Secondo l’analisi dell’Unione Nazionale Consumatori sui dati del Ministero delle Imprese e del Made in Italy, nelle Marche il divario tra la variazione dei prezzi di benzina e gasolio è pari a zero, segno che l’aggiustamento delle accise non ha penalizzato in modo anomalo gli automobilisti regionali.

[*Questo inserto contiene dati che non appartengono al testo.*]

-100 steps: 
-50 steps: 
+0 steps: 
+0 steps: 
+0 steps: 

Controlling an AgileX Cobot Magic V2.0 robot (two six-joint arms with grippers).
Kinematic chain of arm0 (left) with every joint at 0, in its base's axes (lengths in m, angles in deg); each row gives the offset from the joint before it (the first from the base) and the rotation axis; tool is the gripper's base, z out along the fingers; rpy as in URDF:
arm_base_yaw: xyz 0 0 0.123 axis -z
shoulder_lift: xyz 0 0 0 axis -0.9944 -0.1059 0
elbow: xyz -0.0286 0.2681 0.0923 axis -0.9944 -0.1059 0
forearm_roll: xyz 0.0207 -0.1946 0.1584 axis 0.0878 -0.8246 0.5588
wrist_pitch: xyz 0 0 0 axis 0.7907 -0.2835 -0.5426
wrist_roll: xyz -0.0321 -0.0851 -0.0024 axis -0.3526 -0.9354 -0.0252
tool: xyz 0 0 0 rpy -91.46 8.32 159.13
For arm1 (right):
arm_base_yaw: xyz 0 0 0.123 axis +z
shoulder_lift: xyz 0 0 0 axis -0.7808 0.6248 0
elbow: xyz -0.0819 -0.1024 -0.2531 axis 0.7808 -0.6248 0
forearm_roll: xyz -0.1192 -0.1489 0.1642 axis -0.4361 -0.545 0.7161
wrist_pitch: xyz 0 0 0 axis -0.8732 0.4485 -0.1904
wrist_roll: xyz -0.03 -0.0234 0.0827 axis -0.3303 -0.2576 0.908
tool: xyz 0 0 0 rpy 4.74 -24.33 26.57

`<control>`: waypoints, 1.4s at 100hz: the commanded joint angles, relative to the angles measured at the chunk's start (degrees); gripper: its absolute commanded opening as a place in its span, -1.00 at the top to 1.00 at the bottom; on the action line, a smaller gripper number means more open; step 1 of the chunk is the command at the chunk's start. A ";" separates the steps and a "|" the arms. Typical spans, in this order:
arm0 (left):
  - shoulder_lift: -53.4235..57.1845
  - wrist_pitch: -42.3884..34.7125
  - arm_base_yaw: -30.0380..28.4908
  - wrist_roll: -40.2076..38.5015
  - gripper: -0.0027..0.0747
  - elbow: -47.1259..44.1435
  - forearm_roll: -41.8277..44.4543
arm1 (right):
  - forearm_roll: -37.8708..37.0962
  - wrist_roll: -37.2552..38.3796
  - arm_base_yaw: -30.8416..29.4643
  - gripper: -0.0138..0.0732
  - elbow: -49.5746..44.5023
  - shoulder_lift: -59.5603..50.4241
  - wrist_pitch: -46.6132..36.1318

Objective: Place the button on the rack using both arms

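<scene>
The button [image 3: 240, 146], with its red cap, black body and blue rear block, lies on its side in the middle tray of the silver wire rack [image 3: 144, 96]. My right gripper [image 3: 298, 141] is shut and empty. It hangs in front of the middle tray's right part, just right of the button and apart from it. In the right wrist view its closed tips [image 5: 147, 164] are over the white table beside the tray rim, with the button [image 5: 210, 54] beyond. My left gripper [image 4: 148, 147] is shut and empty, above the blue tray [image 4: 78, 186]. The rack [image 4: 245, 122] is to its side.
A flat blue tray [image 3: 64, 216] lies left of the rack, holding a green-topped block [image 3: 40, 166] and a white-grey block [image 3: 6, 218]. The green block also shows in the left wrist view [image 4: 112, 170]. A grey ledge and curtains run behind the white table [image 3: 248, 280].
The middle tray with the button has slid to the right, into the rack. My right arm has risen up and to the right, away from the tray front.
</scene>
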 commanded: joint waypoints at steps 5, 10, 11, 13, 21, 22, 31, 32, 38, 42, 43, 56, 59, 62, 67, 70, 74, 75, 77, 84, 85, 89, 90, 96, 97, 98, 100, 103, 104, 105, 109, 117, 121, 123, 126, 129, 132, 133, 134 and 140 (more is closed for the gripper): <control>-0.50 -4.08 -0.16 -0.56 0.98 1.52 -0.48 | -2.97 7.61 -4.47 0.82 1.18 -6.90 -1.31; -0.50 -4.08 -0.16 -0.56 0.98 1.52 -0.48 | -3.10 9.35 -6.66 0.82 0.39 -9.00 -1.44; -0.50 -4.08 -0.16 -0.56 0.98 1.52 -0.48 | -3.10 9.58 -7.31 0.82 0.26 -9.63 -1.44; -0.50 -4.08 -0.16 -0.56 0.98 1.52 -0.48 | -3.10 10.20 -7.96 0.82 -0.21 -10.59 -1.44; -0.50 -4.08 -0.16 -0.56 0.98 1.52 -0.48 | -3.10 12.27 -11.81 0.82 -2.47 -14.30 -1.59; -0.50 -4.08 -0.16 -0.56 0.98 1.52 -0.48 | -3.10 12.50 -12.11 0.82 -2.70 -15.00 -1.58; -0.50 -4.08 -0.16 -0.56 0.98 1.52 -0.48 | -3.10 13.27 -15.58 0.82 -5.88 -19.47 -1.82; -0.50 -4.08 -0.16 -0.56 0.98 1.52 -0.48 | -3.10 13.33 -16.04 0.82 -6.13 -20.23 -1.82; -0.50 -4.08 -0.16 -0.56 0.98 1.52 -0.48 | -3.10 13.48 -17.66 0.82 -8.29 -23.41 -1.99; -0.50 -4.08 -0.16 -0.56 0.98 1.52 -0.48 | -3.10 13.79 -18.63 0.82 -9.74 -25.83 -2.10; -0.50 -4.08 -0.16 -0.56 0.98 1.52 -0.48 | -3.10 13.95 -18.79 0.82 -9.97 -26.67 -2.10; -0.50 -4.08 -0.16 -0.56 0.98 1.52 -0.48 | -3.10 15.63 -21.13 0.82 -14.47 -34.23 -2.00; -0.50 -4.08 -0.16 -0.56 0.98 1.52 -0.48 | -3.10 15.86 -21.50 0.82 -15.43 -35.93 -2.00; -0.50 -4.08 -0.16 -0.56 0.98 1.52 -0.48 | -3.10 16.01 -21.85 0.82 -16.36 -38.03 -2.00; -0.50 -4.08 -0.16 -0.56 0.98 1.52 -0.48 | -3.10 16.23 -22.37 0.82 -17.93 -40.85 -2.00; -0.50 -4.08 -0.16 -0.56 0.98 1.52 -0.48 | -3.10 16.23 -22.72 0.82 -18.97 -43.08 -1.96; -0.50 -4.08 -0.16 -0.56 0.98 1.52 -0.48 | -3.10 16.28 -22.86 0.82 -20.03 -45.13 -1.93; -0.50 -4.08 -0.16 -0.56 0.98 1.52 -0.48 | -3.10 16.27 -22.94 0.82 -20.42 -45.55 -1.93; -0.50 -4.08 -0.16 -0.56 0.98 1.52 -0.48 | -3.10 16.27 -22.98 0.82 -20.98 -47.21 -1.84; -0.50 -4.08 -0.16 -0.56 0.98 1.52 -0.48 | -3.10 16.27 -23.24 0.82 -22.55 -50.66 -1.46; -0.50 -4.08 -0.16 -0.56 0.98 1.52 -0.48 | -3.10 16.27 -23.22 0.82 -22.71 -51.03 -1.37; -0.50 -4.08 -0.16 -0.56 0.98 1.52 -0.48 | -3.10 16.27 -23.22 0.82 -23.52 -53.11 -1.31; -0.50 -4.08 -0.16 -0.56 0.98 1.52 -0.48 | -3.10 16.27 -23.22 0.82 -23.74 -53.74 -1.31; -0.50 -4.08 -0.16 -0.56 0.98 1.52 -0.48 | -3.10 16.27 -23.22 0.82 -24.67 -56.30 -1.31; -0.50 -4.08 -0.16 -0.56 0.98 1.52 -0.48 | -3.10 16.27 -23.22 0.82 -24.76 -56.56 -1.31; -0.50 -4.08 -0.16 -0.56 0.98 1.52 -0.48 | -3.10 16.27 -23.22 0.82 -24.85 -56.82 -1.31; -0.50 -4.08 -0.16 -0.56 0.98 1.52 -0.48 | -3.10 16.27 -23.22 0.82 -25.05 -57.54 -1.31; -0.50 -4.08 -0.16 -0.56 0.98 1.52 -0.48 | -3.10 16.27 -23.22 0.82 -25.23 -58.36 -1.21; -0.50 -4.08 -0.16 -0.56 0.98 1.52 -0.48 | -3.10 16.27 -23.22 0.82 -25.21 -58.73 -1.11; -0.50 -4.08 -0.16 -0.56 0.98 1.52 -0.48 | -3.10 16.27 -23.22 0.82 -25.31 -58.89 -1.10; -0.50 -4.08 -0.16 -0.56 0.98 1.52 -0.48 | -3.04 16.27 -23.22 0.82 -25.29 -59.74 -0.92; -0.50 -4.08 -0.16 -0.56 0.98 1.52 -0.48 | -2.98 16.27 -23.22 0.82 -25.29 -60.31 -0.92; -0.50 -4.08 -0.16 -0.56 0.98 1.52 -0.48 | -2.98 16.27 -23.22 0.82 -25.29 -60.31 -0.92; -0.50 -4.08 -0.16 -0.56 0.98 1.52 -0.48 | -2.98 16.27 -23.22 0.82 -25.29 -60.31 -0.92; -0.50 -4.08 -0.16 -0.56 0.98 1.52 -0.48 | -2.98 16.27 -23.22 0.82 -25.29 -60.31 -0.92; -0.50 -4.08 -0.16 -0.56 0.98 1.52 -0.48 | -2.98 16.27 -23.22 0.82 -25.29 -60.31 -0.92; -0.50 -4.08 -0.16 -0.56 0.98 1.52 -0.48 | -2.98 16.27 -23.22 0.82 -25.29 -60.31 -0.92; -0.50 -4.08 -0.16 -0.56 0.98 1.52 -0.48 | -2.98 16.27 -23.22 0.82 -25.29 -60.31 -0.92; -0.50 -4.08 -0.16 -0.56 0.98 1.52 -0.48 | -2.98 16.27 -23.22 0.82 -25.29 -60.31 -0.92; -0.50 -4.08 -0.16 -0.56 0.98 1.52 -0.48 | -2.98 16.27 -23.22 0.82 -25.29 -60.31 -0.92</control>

Un dato che distingue le Marche da altre realtà come Sicilia, Umbria e Toscana, dove invece il differenziale tra il calo della benzina e l’aumento del gasolio è risultato sfavorevole ai consumatori. Nel dettaglio, nelle Marche la benzina in modalità self service è scesa in media di 1,4 centesimi al litro, pari a un risparmio di circa 70 centesimi su un pieno da 50 litri. Il gasolio è invece aumentato di 1,4 centesimi al litro, con un aggravio analogo sul pieno: un litro costa 1,654 euro.